Alcool, somnolence... prudence au volant pendant les fêtes

Vaccination, tests, gestes barrière... alors que ce sera cette année la deuxième année de fêtes avec comme invité "surprise" le Covid-19, il faudra également rester vigilant aux autres risques, plus classiques, notamment si vous prenez la route en ce soir de fêtes.
Un conducteur sur deux s'est déjà assoupi au volant
La somnolence au volant reste en effet à l'origine de nombreux accidents chaque année. En 2018, une trop grande fatigue était ainsi à l'origine d'un accident mortel sur cinq sur autoroute. Près d'un conducteur Français sur deux s'est déjà assoupi lors d'un long trajet en voiture, selon une étude de la Fondation Vinci autoroutes.
Quelques conseils de bon sens: faire une nuit complète de sommeil la veille du départ, et si possible préparer ses bagages et son trajet à l’avance pour éviter le stress avant l’endormissement.
Pendant le trajet: ne pas hésiter à effectuer des pauses régulières, au minimum toutes les deux heures mais arrêtez-vous dès les premiers signes de somnolence.
Une application "Roulez éveillé" est proposée par Vinci autoroutes, disponible sur l'App Store et Google Play. Elle permet d'évaluer rapidement son niveau d'éveil. En cas de coup de mou, vous pouvez faire une sieste de 15 à 20 minutes ou changer de conducteur.
Alcool, des soirées à haut risque
Autre risque bien connu: l'alcool, en cause dans près d’un tiers des accidents mortels en France. Sachant que lors des soirées en famille, il est parfois difficile de mesurer sa consommation, avec des verres qui ne sont pas dosés comme dans les bars ou les restaurants.
Plus d'un conducteur français sur quatre (26%) conduit sous l'influence de l'alcool pendant les fêtes, indique notamment une étude Yougov pour le fabricant de dashcams Nextbase. Une triste "spécialité française", suivie de près par les États-Unis avec 24 %. Nos voisins européens sont bien plus sages avec 14% des Allemands, 9% des Anglais et 8% des automobilistes polonais qui seront susceptibles de prendre le volant après avoir bu à Noël. .
La proportion de ces conducteurs "sous alcool" (sans forcément être positif) est de 38% d’hommes pour 18% de femmes. "C’est en Occitanie que la part de conducteurs alcoolisés risque d’être la plus forte (34%) là où les Bretons, tordants le cou aux clichés, se présentent comment les conducteurs les plus responsables de métropole (19%)", souligne le communiqué de Nextbase. Sans remettre en cause ce meilleur score obtenu en Bretagne, on rappellera que l'enquête repose sur un sondage et donc du déclaratif.

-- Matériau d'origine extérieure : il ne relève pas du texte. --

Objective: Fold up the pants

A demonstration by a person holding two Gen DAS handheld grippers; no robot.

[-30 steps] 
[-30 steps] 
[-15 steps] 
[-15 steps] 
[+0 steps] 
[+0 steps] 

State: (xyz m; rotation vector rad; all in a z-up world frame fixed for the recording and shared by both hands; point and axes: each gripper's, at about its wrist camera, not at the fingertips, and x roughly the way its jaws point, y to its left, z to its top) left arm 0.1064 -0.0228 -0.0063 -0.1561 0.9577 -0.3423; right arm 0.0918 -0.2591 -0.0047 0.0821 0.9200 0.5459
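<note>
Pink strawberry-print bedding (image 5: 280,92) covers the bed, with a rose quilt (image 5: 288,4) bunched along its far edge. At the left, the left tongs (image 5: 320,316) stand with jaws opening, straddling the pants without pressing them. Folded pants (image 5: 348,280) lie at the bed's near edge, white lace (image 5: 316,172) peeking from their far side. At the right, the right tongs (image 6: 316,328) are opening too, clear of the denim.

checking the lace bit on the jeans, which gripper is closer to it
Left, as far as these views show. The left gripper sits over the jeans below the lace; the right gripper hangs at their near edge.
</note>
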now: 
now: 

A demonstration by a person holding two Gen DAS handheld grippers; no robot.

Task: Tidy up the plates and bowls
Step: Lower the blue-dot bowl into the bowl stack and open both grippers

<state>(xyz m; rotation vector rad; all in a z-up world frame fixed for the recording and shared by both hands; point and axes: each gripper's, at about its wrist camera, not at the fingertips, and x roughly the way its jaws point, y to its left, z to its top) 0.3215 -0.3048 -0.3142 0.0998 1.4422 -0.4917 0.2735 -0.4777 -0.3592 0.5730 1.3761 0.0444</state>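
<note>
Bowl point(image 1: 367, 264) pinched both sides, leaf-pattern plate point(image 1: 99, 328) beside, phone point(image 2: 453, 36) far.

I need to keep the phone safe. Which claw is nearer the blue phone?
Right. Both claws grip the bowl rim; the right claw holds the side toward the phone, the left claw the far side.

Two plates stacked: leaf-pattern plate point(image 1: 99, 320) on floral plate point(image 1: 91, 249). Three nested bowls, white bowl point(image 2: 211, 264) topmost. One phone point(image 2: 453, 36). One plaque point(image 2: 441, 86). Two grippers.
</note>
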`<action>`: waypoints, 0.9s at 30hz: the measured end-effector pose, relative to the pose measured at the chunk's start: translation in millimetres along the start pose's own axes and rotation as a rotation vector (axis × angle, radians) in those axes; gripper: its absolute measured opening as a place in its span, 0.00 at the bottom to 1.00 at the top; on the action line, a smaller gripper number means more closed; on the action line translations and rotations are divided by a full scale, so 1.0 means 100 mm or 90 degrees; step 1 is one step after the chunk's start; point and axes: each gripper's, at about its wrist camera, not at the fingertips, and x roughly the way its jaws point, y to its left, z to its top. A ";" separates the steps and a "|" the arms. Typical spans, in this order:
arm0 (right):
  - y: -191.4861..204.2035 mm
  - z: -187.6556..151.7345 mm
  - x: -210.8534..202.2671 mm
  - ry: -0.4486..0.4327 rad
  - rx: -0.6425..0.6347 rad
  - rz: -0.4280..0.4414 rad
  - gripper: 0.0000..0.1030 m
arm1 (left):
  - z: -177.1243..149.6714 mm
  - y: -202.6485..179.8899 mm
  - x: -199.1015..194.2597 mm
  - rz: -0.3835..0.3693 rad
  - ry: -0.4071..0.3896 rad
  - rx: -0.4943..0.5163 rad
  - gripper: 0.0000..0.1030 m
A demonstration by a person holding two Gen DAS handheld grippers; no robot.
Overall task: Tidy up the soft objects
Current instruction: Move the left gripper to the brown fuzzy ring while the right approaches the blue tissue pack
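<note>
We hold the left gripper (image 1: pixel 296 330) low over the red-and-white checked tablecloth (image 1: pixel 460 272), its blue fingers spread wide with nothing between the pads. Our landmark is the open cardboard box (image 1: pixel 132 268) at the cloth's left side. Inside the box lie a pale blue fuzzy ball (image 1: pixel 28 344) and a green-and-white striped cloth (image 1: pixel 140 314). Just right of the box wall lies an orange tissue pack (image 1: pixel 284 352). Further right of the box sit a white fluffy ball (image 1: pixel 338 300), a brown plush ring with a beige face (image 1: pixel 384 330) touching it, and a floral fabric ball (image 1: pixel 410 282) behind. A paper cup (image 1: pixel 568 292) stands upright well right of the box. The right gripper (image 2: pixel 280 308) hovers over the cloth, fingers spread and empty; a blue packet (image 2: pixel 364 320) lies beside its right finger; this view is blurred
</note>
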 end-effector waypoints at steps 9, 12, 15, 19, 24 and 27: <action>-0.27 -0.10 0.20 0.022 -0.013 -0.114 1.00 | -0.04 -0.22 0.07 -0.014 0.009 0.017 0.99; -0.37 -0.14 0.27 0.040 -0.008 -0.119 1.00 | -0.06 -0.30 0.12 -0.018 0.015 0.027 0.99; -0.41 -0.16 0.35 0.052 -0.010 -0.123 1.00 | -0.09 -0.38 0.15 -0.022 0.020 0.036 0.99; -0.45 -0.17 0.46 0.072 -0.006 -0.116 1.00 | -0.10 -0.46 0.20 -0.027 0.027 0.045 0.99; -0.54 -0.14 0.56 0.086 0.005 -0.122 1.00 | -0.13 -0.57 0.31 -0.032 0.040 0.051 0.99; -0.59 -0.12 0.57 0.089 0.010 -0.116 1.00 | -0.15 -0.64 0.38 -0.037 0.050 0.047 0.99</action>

Prudence donc: en cas de doute, vous pouvez utiliser un éthylotest ou rester dormir sur le lieu de la soirée. Des clips de la campagne "Quand on tient à quelqu’un, on le retient" sont de nouveau diffusés cette année pour aider à trouver les bons mots pour empêcher un proche de prendre le volant après une soirée un peu trop arrosée.
La sécurité routière rappelle que le taux d’alcool maximal est atteint, un quart d’heure après absorption à jeun, une heure après absorption au cours d’un repas. Ensuite, l’alcoolémie baisse en moyenne de 0,10 g à 0,15 g d’alcool par litre de sang en 1 heure. Et ne cherchez pas à éliminer l'alcool plus rapidement en utilisant des techniques qui n'ont en réalité aucune efficacité comme prendre un café salé ou une cuillérée d'huile.